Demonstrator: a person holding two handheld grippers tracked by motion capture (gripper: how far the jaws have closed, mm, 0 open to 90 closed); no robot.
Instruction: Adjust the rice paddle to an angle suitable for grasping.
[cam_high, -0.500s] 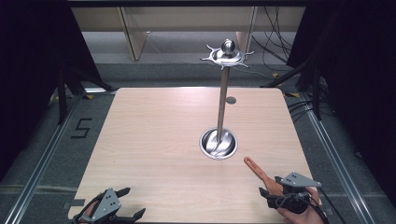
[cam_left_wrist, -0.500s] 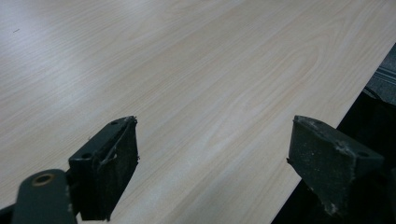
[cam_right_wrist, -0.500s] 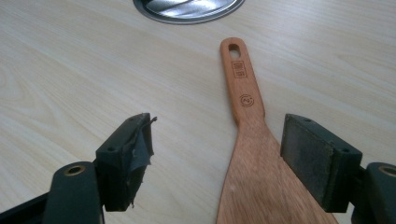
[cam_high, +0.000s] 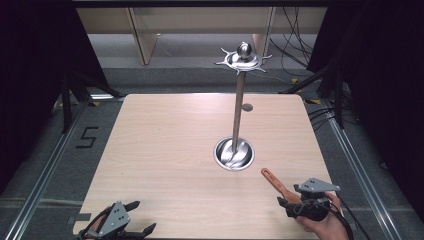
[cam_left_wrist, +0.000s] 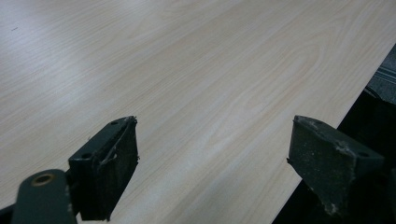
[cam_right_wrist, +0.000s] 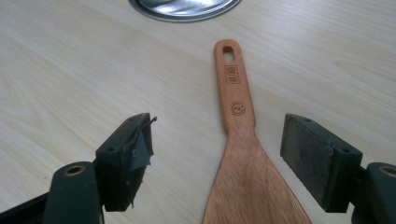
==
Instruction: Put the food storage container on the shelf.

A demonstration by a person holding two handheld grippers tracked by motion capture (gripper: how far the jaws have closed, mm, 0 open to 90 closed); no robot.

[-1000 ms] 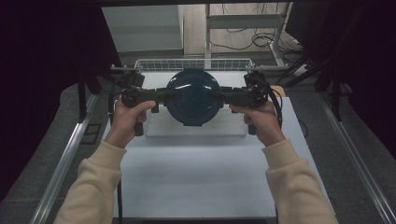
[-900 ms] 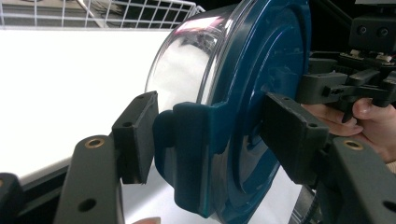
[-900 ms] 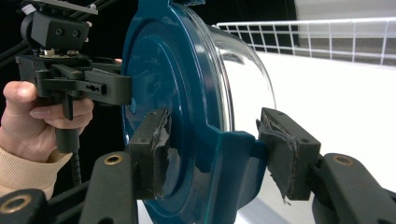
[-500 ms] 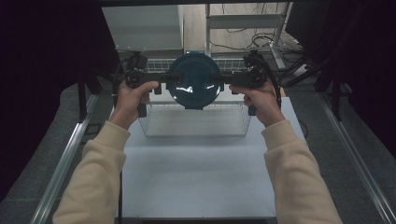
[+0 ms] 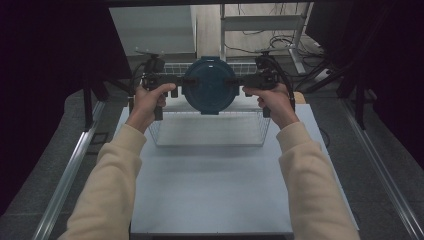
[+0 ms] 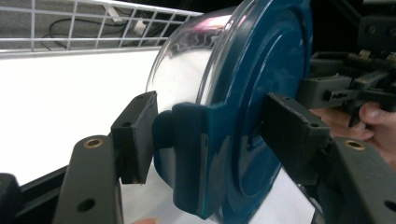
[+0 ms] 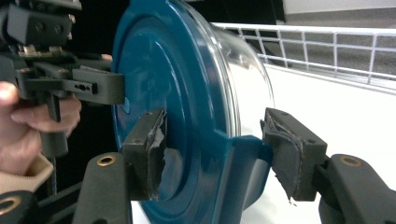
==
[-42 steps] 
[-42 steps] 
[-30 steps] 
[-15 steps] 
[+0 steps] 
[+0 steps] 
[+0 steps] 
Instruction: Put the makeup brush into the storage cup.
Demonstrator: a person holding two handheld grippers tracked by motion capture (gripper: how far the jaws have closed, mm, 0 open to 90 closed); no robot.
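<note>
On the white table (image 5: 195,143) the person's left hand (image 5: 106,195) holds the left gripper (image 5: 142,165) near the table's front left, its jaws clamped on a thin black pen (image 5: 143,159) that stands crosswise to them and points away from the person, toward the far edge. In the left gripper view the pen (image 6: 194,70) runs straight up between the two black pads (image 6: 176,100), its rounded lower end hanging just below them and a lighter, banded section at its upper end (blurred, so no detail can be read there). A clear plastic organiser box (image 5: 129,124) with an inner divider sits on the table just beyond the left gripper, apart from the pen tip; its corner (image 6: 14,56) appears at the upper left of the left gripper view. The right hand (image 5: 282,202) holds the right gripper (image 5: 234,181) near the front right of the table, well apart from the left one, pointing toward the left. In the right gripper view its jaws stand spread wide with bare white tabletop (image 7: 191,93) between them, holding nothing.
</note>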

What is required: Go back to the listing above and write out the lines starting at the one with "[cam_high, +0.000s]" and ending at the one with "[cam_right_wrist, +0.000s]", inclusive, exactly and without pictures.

Answer to this task:
[cam_high, +0.000s] 
[cam_left_wrist, +0.000s] 
[cam_right_wrist, +0.000s] 

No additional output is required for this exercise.